ACTION ITEM: One part of the entries below is wanted: the lines from the one containing "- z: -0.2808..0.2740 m" through the one containing "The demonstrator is". Write those out exactly and nothing else.

══════════

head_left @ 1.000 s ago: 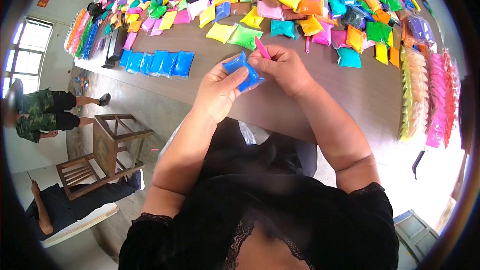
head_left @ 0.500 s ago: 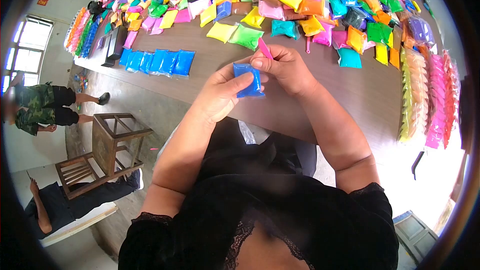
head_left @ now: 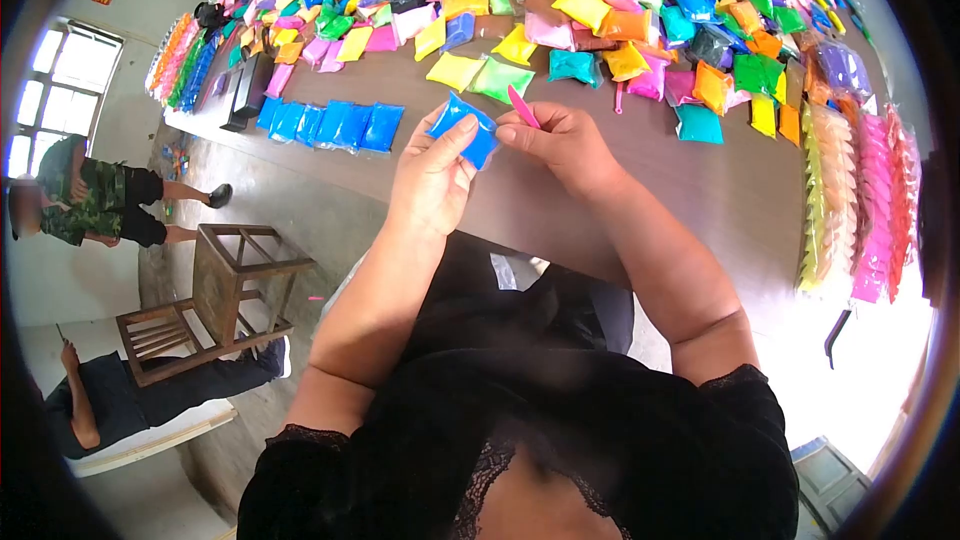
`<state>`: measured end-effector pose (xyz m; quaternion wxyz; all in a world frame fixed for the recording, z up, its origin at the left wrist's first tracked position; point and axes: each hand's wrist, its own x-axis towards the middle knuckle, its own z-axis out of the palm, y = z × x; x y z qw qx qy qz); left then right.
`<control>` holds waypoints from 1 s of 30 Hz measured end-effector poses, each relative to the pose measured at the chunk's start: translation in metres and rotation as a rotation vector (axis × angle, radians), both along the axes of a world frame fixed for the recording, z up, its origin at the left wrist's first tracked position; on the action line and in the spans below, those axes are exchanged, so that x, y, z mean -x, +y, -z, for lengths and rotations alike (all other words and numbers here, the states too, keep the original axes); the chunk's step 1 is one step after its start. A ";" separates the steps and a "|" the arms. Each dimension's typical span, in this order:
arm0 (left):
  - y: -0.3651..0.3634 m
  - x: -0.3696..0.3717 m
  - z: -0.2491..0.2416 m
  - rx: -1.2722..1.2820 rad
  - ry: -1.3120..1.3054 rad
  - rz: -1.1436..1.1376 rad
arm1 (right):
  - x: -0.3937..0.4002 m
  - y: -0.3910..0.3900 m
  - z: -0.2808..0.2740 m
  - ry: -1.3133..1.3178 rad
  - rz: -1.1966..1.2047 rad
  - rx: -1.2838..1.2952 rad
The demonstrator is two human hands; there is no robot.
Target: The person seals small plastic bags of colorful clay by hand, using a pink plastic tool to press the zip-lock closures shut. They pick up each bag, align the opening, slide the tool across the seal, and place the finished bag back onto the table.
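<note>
My left hand (head_left: 436, 172) pinches a blue packet (head_left: 466, 127) between thumb and fingers, above the table's near edge. Close by on its right, my right hand (head_left: 556, 143) is closed on a pink tool (head_left: 522, 106) whose flat end points up. The fingertips of my right hand are near the packet's right edge; whether they touch it I cannot tell. Behind the hands lie a yellow packet (head_left: 454, 71) and a light green packet (head_left: 500, 80). To the left, several blue packets (head_left: 343, 126) lie in an overlapping row on the table.
A heap of coloured packets (head_left: 585, 2) covers the table's (head_left: 700, 190) far side. Strips of packets (head_left: 830, 190) lie at the right. A black box (head_left: 253, 88) stands left. A wooden chair (head_left: 217, 290) and two people (head_left: 95, 195) are beyond the table's left side.
My left hand has lifted the blue packet up and left, turning it to a tilt. My right hand, still holding the pink tool, has shifted slightly left and down.
</note>
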<state>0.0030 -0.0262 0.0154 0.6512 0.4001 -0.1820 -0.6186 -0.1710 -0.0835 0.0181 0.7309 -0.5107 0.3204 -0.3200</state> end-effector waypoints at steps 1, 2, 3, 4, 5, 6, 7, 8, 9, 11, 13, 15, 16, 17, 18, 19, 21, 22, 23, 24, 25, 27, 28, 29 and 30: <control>0.000 0.002 0.000 -0.011 0.016 -0.011 | 0.000 0.000 0.003 -0.001 0.005 -0.003; 0.000 0.002 0.002 -0.014 0.015 -0.006 | -0.002 -0.001 0.009 -0.007 0.040 0.028; 0.000 0.002 0.004 0.015 0.006 0.005 | -0.003 -0.002 0.013 -0.012 0.075 0.058; -0.001 0.003 0.005 0.043 -0.003 0.015 | -0.003 -0.003 0.017 -0.013 0.080 0.054; 0.000 0.005 0.004 0.041 -0.003 0.018 | -0.003 -0.004 0.018 -0.042 0.088 0.070; 0.000 0.009 0.001 0.040 -0.012 0.004 | -0.004 -0.004 0.020 -0.072 0.095 0.087; 0.000 0.010 -0.001 0.038 -0.022 -0.012 | -0.004 -0.005 0.020 -0.073 0.096 0.086; 0.000 0.009 0.000 0.037 -0.023 -0.011 | -0.004 -0.005 0.020 -0.069 0.116 0.082; -0.001 0.006 0.001 0.003 -0.012 0.056 | -0.005 -0.005 0.019 -0.065 0.135 0.078; -0.002 0.003 0.001 -0.032 0.002 0.121 | -0.003 -0.008 0.019 -0.032 0.112 -0.009; -0.004 0.002 0.001 -0.032 -0.017 0.057 | -0.002 -0.009 0.017 0.005 0.093 -0.096; -0.007 0.001 0.004 -0.031 -0.007 0.036 | -0.002 -0.007 0.014 0.046 0.018 -0.149; -0.008 0.000 0.005 -0.026 -0.001 0.016 | -0.003 -0.005 0.014 0.048 0.017 -0.152; -0.007 0.001 0.005 -0.028 0.000 0.016 | -0.004 -0.003 0.014 0.101 -0.020 -0.094; -0.007 0.004 0.005 -0.030 0.002 0.031 | -0.005 -0.001 0.014 0.154 -0.057 -0.036; -0.007 0.008 0.005 -0.032 0.004 0.047 | -0.005 0.000 0.015 0.156 -0.056 -0.037; -0.007 0.013 0.005 -0.025 0.012 0.029 | -0.005 0.000 0.017 0.141 -0.070 0.035; -0.007 0.016 0.005 -0.018 0.017 0.010 | -0.006 0.000 0.018 0.142 -0.069 0.035; -0.007 0.018 0.004 -0.019 0.017 0.012 | -0.006 0.000 0.020 0.111 -0.035 0.025; -0.008 0.019 0.004 -0.006 0.016 -0.005 | -0.007 0.000 0.021 0.080 -0.001 0.016; -0.009 0.021 0.003 0.008 0.015 -0.022 | -0.006 0.000 0.020 0.080 0.000 0.015; -0.009 0.025 0.000 -0.002 0.018 -0.034 | -0.005 -0.001 0.018 0.034 0.007 0.018; -0.009 0.026 -0.002 -0.012 0.022 -0.047 | -0.004 -0.003 0.019 0.034 0.009 0.018; -0.010 0.026 -0.002 -0.012 0.023 -0.047 | -0.003 -0.004 0.019 0.072 -0.008 0.027; -0.011 0.024 -0.002 -0.020 0.034 -0.055 | -0.001 -0.006 0.020 0.111 -0.024 0.037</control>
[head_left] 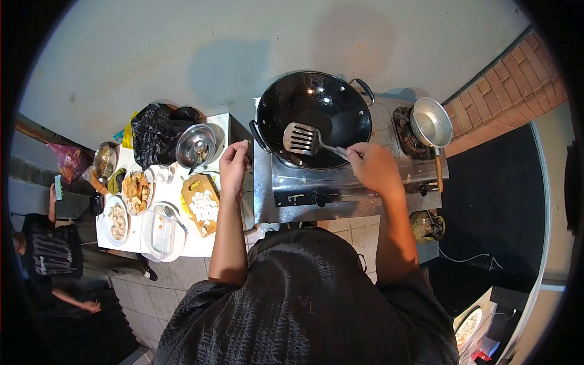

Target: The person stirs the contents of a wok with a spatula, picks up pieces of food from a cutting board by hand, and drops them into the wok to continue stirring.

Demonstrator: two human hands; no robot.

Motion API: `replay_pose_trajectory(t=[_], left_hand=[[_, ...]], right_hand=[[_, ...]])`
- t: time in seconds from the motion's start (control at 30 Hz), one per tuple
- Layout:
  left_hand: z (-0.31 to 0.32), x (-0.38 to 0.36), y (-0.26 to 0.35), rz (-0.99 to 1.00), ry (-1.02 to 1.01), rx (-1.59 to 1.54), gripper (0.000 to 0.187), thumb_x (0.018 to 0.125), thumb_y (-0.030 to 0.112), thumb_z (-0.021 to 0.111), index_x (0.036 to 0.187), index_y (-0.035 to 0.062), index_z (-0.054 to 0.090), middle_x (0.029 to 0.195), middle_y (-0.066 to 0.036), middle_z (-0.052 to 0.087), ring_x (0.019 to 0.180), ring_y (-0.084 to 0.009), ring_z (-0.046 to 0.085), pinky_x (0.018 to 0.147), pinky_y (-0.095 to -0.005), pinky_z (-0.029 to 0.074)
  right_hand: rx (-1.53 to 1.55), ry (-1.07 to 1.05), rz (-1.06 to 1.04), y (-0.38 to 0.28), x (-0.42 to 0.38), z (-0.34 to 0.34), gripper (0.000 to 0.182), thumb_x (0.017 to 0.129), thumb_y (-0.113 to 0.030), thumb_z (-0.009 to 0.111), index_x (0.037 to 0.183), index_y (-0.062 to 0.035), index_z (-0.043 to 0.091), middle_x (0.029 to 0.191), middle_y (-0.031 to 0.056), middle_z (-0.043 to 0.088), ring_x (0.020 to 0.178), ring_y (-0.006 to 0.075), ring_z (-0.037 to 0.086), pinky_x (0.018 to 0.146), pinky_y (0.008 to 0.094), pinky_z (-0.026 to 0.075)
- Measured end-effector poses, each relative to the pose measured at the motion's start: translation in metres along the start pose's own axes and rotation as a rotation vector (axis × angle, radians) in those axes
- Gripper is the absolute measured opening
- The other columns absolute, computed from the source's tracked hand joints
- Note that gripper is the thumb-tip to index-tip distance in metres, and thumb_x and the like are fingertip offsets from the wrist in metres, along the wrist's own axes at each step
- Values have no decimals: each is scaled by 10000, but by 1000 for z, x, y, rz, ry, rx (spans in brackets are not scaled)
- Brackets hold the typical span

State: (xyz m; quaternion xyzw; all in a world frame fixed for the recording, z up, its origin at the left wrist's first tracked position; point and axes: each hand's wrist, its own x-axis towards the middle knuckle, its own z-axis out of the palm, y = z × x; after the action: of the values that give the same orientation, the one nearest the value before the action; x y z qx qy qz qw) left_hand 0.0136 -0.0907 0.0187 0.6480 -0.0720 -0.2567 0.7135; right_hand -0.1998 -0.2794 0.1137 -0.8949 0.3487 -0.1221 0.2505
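A large black wok [347, 115] with two side handles sits on the left burner of the metal stove [359, 205]. My right hand [372, 165] is closed around the handle of a slotted metal spatula [301, 139], whose head is over the near side of the wok. To the left of the wok, beside its left handle, my left hand [235, 163] is raised with fingers drawn together; whether anything small is between them I cannot make out. Nearby on the white table, a wooden cutting board [190, 196] holds white chopped pieces.
A small pan [433, 123] rests on the right burner, its handle pointing toward me. The white table [210, 243] at left bears a metal bowl [196, 146], a black plastic bag [161, 131], plates and a clear container [159, 234]. Another person [55, 249] is at far left.
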Motion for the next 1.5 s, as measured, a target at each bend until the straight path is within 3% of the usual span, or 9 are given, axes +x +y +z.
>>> replay_pose_trajectory(t=[0.1, 0.2, 0.27, 0.37, 0.5, 0.67, 0.77, 1.2, 1.5], left_hand=[[-2, 0, -1, -4, 1, 1, 180, 867, 250, 590, 903, 78, 632, 700, 66, 493, 604, -33, 414, 543, -181, 308], [-5, -1, -2, -1, 12, 1, 184, 868, 249, 589, 906, 75, 633, 692, 68, 481, 599, -32, 405, 535, -177, 300], [-5, -2, -1, -1, 19, 2, 186, 869, 249, 588, 915, 74, 635, 689, 68, 476, 597, -32, 402, 533, -176, 298], [-7, -3, -1, -7, 34, -5, 183, 870, 242, 585, 915, 72, 635, 687, 67, 472, 597, -33, 404, 532, -179, 300], [-10, -5, 0, -16, 49, -5, 174, 870, 238, 584, 902, 72, 627, 690, 65, 479, 598, -34, 411, 534, -180, 307], [-13, -10, 0, -25, 77, 7, 164, 869, 230, 584, 908, 75, 623, 687, 63, 485, 596, -36, 419, 534, -184, 313], [-13, -7, 0, -14, 61, 13, 159, 868, 224, 585, 913, 76, 619, 685, 62, 489, 591, -37, 419, 530, -185, 312], [-17, -7, 2, -22, 89, 24, 177, 861, 238, 598, 905, 69, 628, 699, 54, 507, 608, -42, 429, 537, -192, 319], [-13, -1, 4, -11, 46, 38, 186, 865, 251, 585, 926, 81, 625, 721, 53, 495, 633, -50, 435, 549, -193, 321]], right_hand=[[88, -67, 27, 8, 6, 7, 224, 801, -223, 531, 861, -60, 671, 777, 179, 628, 763, 384, 595, 674, 436, 476], [204, -98, 36, 16, 11, 13, 242, 806, -225, 532, 869, -34, 667, 715, 180, 629, 684, 345, 617, 631, 406, 473], [371, -177, 158, 18, 14, 16, 274, 822, -238, 532, 876, 0, 658, 652, 163, 622, 588, 260, 619, 591, 355, 463], [457, -159, 160, 16, 14, 19, 302, 839, -245, 522, 885, 25, 650, 622, 144, 610, 542, 187, 595, 570, 319, 453], [514, -113, 182, 22, 16, 28, 307, 846, -255, 522, 904, 18, 650, 621, 138, 605, 532, 180, 584, 563, 308, 449], [310, -1, 133, 25, 17, 36, 283, 827, -250, 525, 890, -10, 660, 768, 194, 640, 737, 326, 630, 678, 375, 476], [234, -32, 171, 15, 14, 30, 275, 817, -251, 527, 879, -22, 664, 835, 206, 633, 833, 374, 605, 735, 405, 472], [341, -14, 168, 19, 14, 28, 270, 826, -246, 528, 888, -18, 659, 820, 205, 631, 798, 367, 611, 703, 392, 470], [112, 55, 160, 13, 12, 40, 262, 837, -256, 509, 915, -62, 666, 847, 190, 638, 827, 370, 606, 739, 420, 475]])
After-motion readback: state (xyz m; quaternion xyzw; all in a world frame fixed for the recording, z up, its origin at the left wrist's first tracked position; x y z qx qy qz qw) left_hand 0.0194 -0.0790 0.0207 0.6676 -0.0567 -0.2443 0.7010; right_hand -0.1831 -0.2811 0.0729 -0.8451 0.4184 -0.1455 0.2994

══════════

TASK RESPONSE:
  - z: -0.2808..0.2740 m
  - ry: -1.3133..1.3178 rad
  - rz: -1.1966..1.2047 rad
  - rx: -1.2838..1.2952 rad
The demonstrator is two human hands; there is no robot.

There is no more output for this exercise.